* **Task statement**
Give the records again in full, exactly as they are.

[Items from a dataset]

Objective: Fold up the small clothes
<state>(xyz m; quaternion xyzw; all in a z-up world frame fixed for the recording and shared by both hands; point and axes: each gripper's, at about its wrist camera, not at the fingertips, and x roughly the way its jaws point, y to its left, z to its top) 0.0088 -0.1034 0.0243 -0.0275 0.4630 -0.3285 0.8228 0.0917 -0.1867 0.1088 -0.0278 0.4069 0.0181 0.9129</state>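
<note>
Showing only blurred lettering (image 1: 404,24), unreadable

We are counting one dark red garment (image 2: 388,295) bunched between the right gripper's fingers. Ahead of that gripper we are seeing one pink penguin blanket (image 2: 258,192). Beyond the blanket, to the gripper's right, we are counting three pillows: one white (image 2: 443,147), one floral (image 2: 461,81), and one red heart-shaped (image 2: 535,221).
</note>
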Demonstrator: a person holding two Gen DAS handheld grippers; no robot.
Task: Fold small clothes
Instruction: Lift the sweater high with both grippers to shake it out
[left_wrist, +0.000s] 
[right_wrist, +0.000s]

* **Written answer**
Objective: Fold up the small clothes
<state>(xyz m; quaternion xyzw; all in a z-up world frame fixed for the recording and shared by both hands; point and axes: each gripper's, at about its wrist camera, not at the fingertips, and x roughly the way its jaws point, y to its left, z to its top) 0.0088 -0.1034 0.0243 -0.0275 0.4630 -0.3285 0.8228 0.0917 -0.1867 0.1088 -0.0278 0.4069 0.0181 0.9129</state>
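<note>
Showing only blurred lettering (image 1: 404,24), unreadable

We are counting one dark red garment (image 2: 388,295) bunched between the right gripper's fingers. Ahead of that gripper we are seeing one pink penguin blanket (image 2: 258,192). Beyond the blanket, to the gripper's right, we are counting three pillows: one white (image 2: 443,147), one floral (image 2: 461,81), and one red heart-shaped (image 2: 535,221).
</note>
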Demonstrator: a person holding two Gen DAS handheld grippers; no robot.
Task: Fold small clothes
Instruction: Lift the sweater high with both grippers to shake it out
[left_wrist, +0.000s] 
[right_wrist, +0.000s]

Nothing else belongs in this answer.